Sadownicy będą protestować przed zakładami w Opolu Lubelskim, Zagłobie i Kluczkowicach.
Przedsiębiorcy ze Związku Sadowników RP ogłosili protest pod zakładami w powiecie opolskim, wobec braku efektów po rozmowach, które były prowadzone 11 września z wiceministrem rolnictwa Rafałem Romanowskim. – Głównym tematem rozmów z wiceministrem była drastycznie niska cena jabłka przemysłowego, która pogarsza i tak tragiczną sytuację ekonomiczną gospodarstw sadowniczych – wyjaśniają sadownicy.
– Po konferencji Prognosfruit, która odbyła się w Warszawie miesiąc temu, mamy wiedzę o tym, że zbiory jabłek w Chinach będą o 30 proc. niższe, to jest około 12 mln ton. W tej sytuacji Polska będzie największym producentem koncentratu jabłkowego na świecie. Dlatego przetwórców stać na to, by płacić większą cenę. Większość przetwórców zignorowała ministra i nas, nie przyjeżdżając na spotkanie, przyjechali jedynie przedstawiciele trzech firm: Döhler Polska, Real i Hortex. Spotkanie skończyło się bez konkretnych ustaleń. Dlatego przedstawiciele sadowniczych związków branżowych podjęli decyzję po spotkaniu w ministerstwie, o zorganizowaniu protestów pod niektórymi zakładami przetwórczymi – tłumaczą związkowcy.

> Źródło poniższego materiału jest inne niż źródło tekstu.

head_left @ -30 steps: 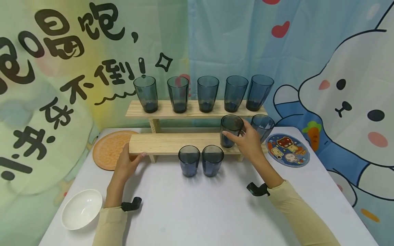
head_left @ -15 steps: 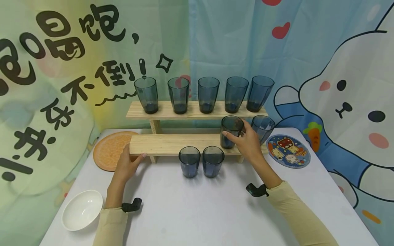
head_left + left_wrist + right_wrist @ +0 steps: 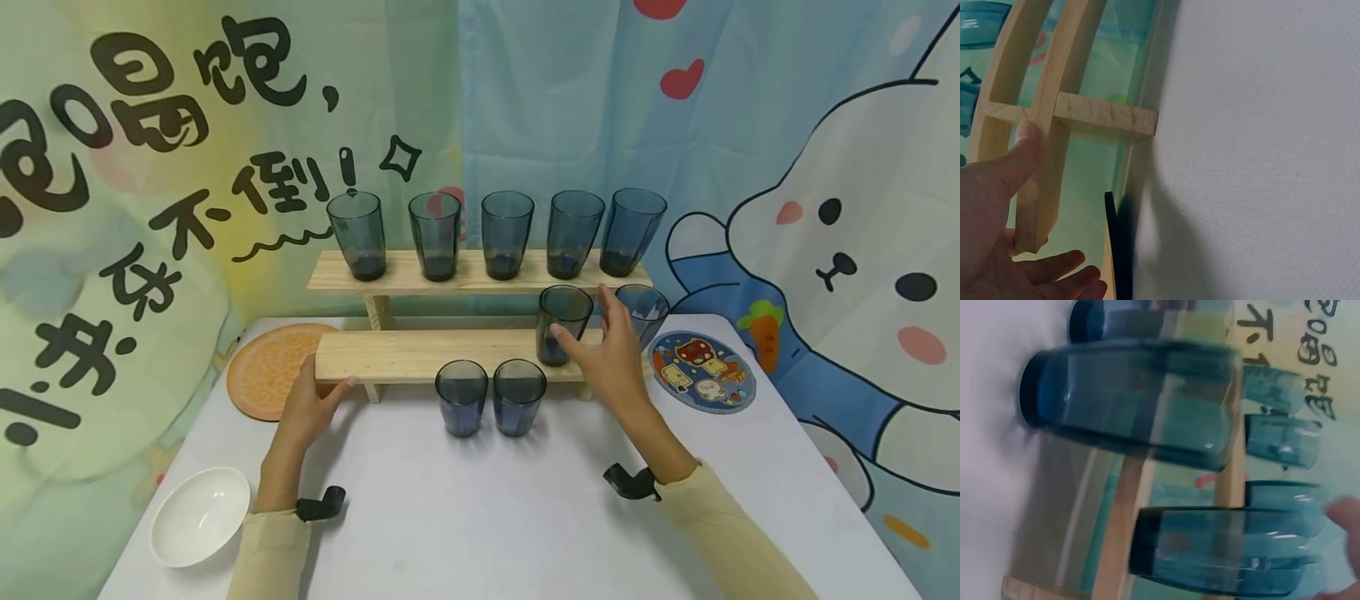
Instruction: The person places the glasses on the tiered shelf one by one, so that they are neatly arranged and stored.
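Note:
My left hand (image 3: pixel 302 408) grips the left end of the lower board of a two-tier wooden shelf (image 3: pixel 397 354); in the left wrist view its thumb (image 3: pixel 1025 140) presses the board's face while the other fingers reach past the end. Beside a smoky blue drinking glass (image 3: pixel 562 327) on the lower board, my right hand (image 3: pixel 617 362) has its thumb and fingers spread. The right wrist view has this glass (image 3: pixel 1219 550) upright on the board, the fingertips near its rim. Behind the right hand, another glass (image 3: pixel 647 310) stands at the board's right end.
Several matching glasses line the upper board (image 3: pixel 472 283). Two more, a left one (image 3: pixel 461 400) and a right one (image 3: pixel 519 400), stand on the white table in front. An orange round mat (image 3: pixel 266 375), a blue patterned mat (image 3: pixel 701 371) and a white bowl (image 3: pixel 198 517) lie around.
My right hand has loosened from the glass on the lower board, its fingers spreading and shifting slightly to the right. The left hand keeps its hold on the shelf.

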A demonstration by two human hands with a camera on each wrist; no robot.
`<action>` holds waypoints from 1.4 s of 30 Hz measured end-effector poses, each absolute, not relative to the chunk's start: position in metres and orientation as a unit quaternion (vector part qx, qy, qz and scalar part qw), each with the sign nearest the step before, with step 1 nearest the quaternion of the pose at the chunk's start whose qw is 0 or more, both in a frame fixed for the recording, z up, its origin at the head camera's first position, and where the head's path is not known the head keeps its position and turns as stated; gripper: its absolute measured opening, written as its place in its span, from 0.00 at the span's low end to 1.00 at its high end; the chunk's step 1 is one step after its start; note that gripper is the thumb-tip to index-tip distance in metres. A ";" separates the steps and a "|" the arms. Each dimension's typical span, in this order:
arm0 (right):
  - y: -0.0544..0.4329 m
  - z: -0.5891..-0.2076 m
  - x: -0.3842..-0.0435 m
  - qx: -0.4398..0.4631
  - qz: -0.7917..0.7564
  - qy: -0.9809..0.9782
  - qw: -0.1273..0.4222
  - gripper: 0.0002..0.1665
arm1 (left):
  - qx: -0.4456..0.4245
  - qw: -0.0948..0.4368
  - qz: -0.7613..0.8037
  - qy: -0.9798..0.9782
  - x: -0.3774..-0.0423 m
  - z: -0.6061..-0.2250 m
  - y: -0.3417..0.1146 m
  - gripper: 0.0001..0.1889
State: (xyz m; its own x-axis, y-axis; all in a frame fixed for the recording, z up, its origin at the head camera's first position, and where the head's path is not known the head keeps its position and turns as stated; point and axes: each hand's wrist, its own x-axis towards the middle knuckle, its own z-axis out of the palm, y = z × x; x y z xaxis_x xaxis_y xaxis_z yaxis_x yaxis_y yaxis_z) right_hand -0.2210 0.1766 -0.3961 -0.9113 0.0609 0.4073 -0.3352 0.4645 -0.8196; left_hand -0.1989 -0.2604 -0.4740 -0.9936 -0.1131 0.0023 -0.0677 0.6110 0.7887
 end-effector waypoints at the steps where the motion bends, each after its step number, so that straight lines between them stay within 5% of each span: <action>1: 0.176 -0.396 -0.215 0.093 0.513 -0.823 0.225 0.45 | 0.050 0.026 -0.439 -0.897 -0.199 -0.474 -0.261 0.45; 4: 0.171 -0.397 -0.197 0.139 0.526 -0.788 0.287 0.25 | 0.049 0.024 -0.445 -0.894 -0.198 -0.475 -0.261 0.45; 6: 0.166 -0.400 -0.188 0.165 0.524 -0.786 0.284 0.20 | 0.051 0.024 -0.446 -0.893 -0.197 -0.475 -0.262 0.45; 16: 0.144 -0.446 -0.179 0.135 0.465 -0.873 0.060 0.56 | 0.052 0.029 -0.438 -0.897 -0.197 -0.474 -0.262 0.44; 42: 0.135 -0.467 -0.188 0.090 0.502 -0.860 0.005 0.60 | 0.049 0.035 -0.448 -0.892 -0.199 -0.475 -0.259 0.44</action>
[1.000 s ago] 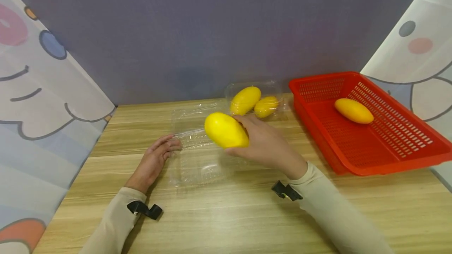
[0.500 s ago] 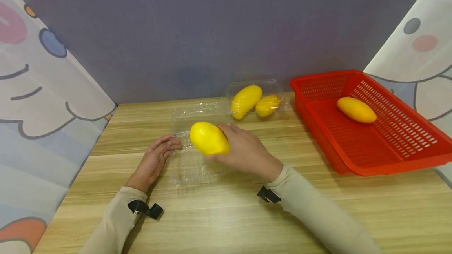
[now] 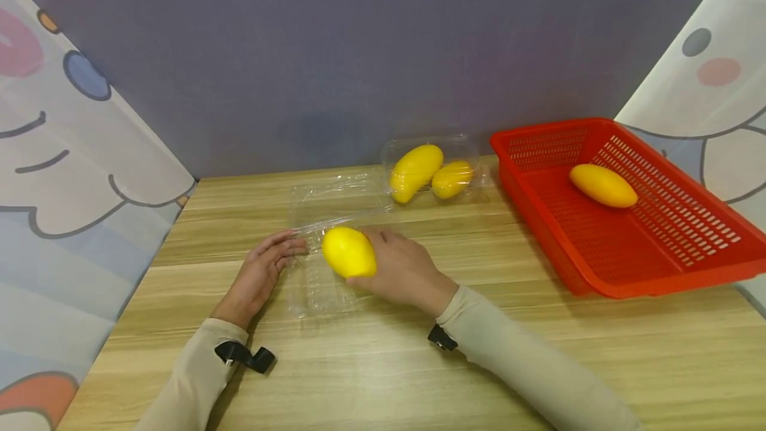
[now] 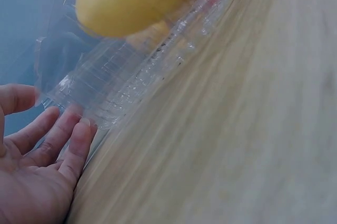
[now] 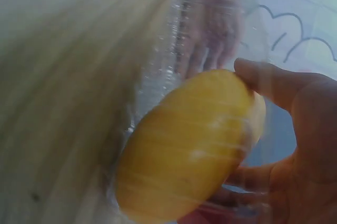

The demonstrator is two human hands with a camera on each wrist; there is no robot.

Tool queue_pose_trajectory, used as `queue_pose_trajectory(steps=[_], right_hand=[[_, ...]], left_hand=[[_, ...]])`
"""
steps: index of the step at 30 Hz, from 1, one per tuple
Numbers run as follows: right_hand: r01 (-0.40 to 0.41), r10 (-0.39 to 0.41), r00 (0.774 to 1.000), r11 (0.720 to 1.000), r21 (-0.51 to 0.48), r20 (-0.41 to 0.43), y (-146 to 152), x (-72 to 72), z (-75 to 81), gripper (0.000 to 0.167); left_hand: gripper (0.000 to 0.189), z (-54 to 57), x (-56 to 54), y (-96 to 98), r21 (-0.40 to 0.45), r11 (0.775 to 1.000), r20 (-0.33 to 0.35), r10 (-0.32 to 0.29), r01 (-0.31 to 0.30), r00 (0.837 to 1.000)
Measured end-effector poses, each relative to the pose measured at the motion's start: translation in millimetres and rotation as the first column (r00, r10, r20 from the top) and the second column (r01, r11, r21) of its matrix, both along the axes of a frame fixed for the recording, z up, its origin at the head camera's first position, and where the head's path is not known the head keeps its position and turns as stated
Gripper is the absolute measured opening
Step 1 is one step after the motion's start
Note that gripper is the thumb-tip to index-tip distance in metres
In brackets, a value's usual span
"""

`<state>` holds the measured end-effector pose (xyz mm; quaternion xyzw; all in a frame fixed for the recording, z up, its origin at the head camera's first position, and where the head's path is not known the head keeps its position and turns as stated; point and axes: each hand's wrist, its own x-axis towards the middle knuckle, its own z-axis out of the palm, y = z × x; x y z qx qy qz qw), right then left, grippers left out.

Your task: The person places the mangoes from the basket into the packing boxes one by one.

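My right hand [image 3: 403, 265] grips a yellow mango [image 3: 349, 253] over the front part of a clear plastic clamshell box [image 3: 311, 285]. In the right wrist view the mango [image 5: 184, 150] shows through the clear wall, so it is at least partly inside. Thumb and fingers hold it from one side. My left hand [image 3: 263, 275] rests at the box's left side, its fingers [image 4: 58, 134] loosely extended and touching the plastic. The box's lid [image 3: 341, 201] lies folded back toward the wall.
Behind, a second clear box [image 3: 433, 145] holds a larger mango [image 3: 417, 171] and a smaller one [image 3: 452, 179]. On the right stands a red plastic basket [image 3: 550, 245] with one mango [image 3: 603, 185] in it. A grey partition [image 3: 383, 52] borders the table's far edge.
My right hand has carried the mango leftward and down into the front part of the clear box. The left hand has stayed at the box's side.
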<state>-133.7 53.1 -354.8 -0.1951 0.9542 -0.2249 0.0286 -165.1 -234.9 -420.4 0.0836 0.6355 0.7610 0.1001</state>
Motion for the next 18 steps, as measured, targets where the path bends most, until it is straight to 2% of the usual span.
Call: queue_pose_trajectory(steps=[7, 12, 18], right_hand=[[0.006, 0.002, 0.997, 0.994, 0.109, -0.071, -6, 1.9, -8.8, 0.081], [-0.005, 0.012, 0.996, 0.996, 0.089, -0.083, -6, 4.0, -9.8, 0.082], [-0.076, 0.080, 0.996, 0.993, 0.089, -0.044, 4, 5.3, 1.6, 0.080]], left_hand=[[0.028, -0.6, 0.1, 1.5, -0.006, 1.000, -0.014, 0.009, -0.009, 1.000], [0.032, -1.6, 1.1, 1.0, -0.016, 1.000, -0.012, 0.008, -0.008, 1.000], [0.036, -1.1, 1.3, 1.1, -0.003, 1.000, -0.019, 0.000, 0.000, 1.000]])
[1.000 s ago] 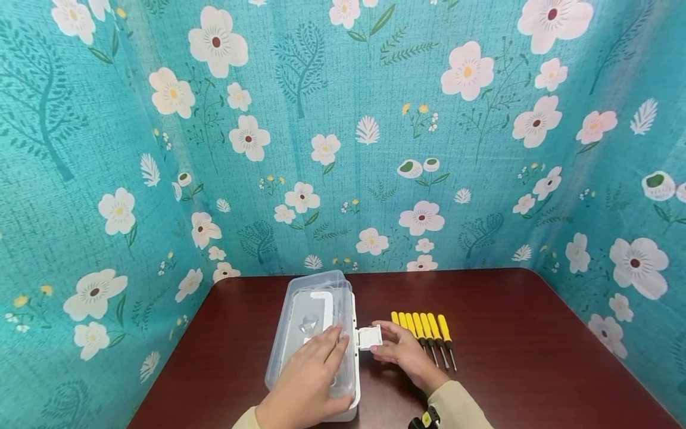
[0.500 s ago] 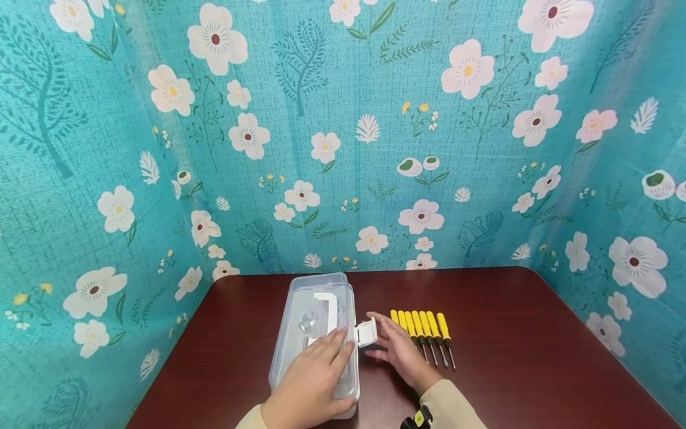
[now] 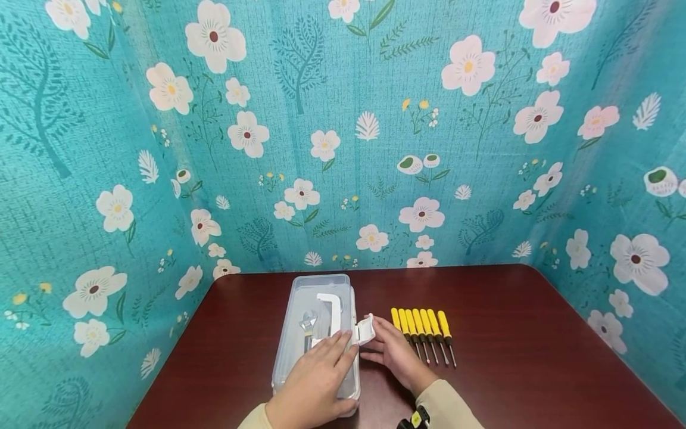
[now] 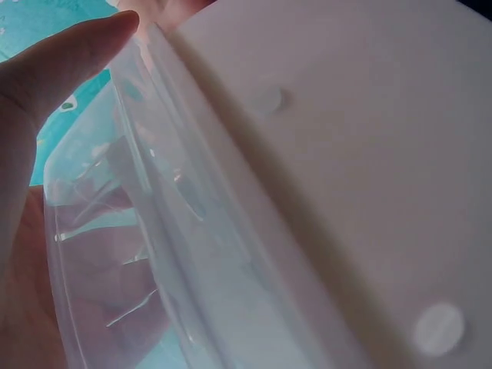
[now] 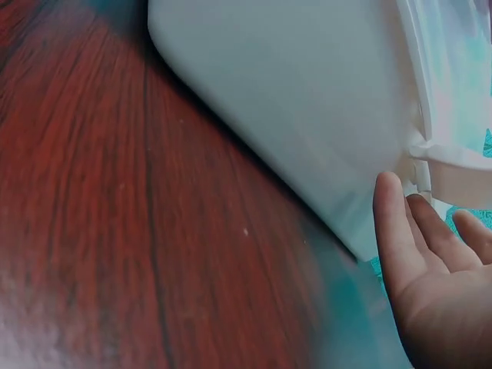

W niektórych punktach skupu cena jabłka wynosi 15 gr. za kilogram. Tymczasem cena jabłek w sklepach oraz produktów wyrabianych z jabłek nie spada. Wahania cen, brak zabezpieczeń cenowych dla producentów jabłek i innych owoców, w tym miękkich – to od lat problem w Polsce. Kwestie te nigdy nie zostały uregulowane. Natomiast tegoroczne ceny jabłek są najniższe na przestrzeni ostatnich kilkunastu lat.